Wilma Laney, left, and Timothy Helms

Wilma Laney and Timothy Helms won two contested seats on the Aberdeen Board of Commissioners in Tuesday’s municipal election.

In addition, Mayor Robbie Farrell ran uncontested for another four-year term as town mayor.

Laney, the only incumbent in the race, easily secured a second term with 334 votes, according to complete but unofficial returns from the Moore County Board of Elections. She received 37 percent of all votes cast among the four candidates on the ballot.

“I am so grateful for everyone who supported me, especially with this pandemic going on,” she said. “I just love every one of them and I’m going to prove that by doing the best that I can.”

Laney made local history in 2017 by becoming the first Black woman elected to the board and the town’s first African American commissioner since 1893.

A retired database systems specialist, Laney is the former chairwoman of the Moore County Democratic Party and a past president of the Moore County Democratic Women. She is active in several local groups, including the Aberdeen Friends of the Library, the Aberdeen Friends of the Postmaster’s House, the Moore County NAACP and the League of Women Voters of Moore County.

Laney previously told the Pilot that she plans to continue to focus on issues related to affordable housing and transportation during her second term.

“I’m just going to keep on trying to do the best that I can for Aberdeen,” she said. “I’m really looking forward to another term and I’m going to give it my all. My first term was a learning experience and I feel like I have even more to offer after those first four years.”

Timothy Helms clenched the board’s second contested seat with 199 votes. Helms, who previously served as a commissioner from 1995 to 1999, said he began thinking about re-joining the board after seeing his name earlier this year on the brick walkway dedicated to the town’s past and present commissioners at Aberdeen Lake Park.

“I’m really looking forward to being back on the board,” he said. “I’m looking forward to working with everybody on the board and the mayor, too.”

In addition to his one term as a commissioner, Helms was a member of the Aberdeen Board of Adjustment and president of the Aberdeen Primary School PTA. He worked in retail for 45 years before landing his current job as a shift manager for Apex Technology.

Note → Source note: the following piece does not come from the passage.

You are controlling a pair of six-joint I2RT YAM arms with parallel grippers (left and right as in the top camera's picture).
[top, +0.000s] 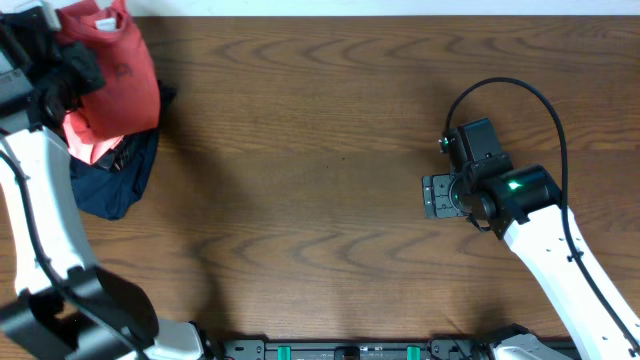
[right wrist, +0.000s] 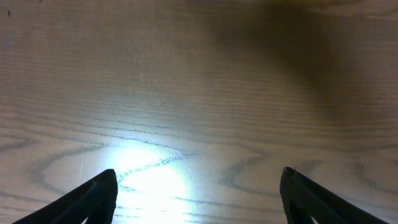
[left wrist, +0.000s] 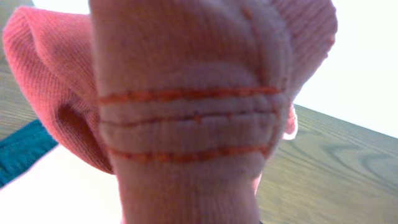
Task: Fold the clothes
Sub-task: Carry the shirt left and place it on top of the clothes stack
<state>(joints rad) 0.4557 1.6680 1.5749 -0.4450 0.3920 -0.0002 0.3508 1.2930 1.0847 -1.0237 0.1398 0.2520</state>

Helms recently told The Pilot that he was concerned about calls from activists to divest funds from police departments in some U.S. cities. He worries that the “defund the police” movement, as it is sometimes called, will eventually make its way to Aberdeen.

“I just want to make sure that we don’t defund the police,” he said. “I’ve always been a supporter of the police, and so much of that is going on around the country these days.”

The two other candidates in the race were political newcomers. Daniel Behnke, a professional planner and transportation manager who works for a consultancy in the private sector, came in third place with 186 votes. Tim Marcham, a retired pharmacist, received 176 votes.